Task brief: Count how many lines of the data include the string "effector", then say that number and stop.

········

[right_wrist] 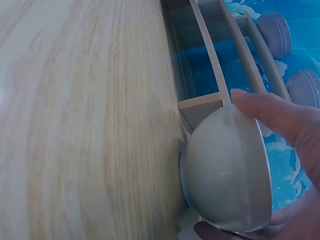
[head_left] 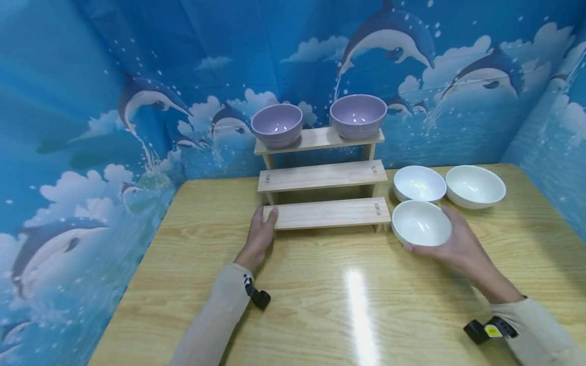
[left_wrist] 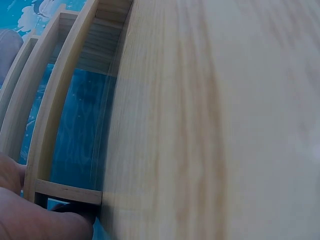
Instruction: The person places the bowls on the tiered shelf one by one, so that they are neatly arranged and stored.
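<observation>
A three-step wooden shelf [head_left: 326, 214] stands on the table. My left hand [head_left: 260, 235] grips the left end of its lowest step, the thumb on top. In the left wrist view part of that hand [left_wrist: 45, 212] is at the shelf's end. My right hand [head_left: 458, 241] holds a white bowl [head_left: 418, 223] by its side, the bowl upright beside the shelf's right end. The right wrist view shows the bowl's outer wall [right_wrist: 227, 170] between thumb and fingers; whether its base touches the table, I cannot tell.
Two purple bowls [head_left: 276, 127] [head_left: 358, 118] sit on the top step. Behind the held bowl stand another white bowl [head_left: 418, 178] and, to its right, a third white bowl [head_left: 477, 188]. A blue dolphin-print cloth [head_left: 220, 51] hangs around the wooden table [head_left: 302, 305].
</observation>
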A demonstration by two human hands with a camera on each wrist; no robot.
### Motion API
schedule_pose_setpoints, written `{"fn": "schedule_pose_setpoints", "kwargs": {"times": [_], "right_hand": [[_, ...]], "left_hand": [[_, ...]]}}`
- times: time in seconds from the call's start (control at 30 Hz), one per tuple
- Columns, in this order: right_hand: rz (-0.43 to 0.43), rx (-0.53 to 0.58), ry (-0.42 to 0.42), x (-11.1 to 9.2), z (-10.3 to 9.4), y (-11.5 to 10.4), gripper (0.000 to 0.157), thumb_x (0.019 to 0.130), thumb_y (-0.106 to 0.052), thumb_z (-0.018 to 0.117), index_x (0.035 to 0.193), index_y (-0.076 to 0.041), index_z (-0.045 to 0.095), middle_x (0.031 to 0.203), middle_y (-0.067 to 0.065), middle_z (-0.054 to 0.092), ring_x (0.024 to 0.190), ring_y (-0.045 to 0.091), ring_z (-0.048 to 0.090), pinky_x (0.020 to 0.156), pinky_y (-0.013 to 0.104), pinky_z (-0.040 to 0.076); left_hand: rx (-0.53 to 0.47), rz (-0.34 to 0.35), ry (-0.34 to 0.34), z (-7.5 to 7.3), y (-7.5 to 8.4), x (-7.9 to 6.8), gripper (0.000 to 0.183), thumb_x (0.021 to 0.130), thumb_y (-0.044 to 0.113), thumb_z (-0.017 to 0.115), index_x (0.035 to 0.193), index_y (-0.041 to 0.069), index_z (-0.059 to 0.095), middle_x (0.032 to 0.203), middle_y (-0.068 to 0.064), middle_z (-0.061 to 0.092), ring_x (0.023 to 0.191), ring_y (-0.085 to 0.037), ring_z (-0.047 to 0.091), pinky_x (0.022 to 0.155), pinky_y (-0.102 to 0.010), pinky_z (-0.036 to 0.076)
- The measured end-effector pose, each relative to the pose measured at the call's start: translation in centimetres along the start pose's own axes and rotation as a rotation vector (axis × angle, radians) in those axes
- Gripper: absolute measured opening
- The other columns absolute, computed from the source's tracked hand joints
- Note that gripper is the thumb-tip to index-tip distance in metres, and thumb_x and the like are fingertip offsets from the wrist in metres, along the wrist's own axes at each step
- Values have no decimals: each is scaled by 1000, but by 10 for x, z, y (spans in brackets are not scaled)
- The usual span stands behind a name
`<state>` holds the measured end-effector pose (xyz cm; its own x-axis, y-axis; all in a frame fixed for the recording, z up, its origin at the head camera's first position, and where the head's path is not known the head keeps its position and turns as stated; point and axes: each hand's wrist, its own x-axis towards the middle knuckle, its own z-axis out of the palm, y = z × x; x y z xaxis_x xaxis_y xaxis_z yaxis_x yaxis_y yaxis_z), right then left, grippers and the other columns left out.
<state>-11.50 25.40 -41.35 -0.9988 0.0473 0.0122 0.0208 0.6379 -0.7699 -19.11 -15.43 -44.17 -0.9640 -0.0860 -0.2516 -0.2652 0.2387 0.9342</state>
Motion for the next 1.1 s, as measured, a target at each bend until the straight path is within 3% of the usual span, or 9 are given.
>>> {"fn": "schedule_pose_setpoints", "kwargs": {"times": [0.33,0.93,1.1], "right_hand": [[-13,-17,46,-1,2,0,121,66,-29,97,154,10,23,141,39,37,119,56,45,88,71,46],[38,-30,18,-5,1,-1,129,67,-32,97,156,11,14,145,42,31,124,59,39,93,75,41],[20,3,17,-8,-3,-3,121,66,-33,97,154,9,24,140,37,40,121,55,44,88,69,44]], "left_hand": [[10,1,4,1,-1,1,66,107,47,43,162,19,21,168,-7,19,154,-30,13,123,-55,13],[15,9,0,0,0,-1,66,108,45,43,163,18,19,168,-8,18,154,-31,13,123,-55,14],[23,10,-6,0,1,0,66,108,45,42,163,18,18,168,-8,16,154,-31,13,123,-55,15]]}}
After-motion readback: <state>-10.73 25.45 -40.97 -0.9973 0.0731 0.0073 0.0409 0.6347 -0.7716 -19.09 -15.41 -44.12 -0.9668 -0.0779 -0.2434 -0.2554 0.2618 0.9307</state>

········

Solution to the problem: 2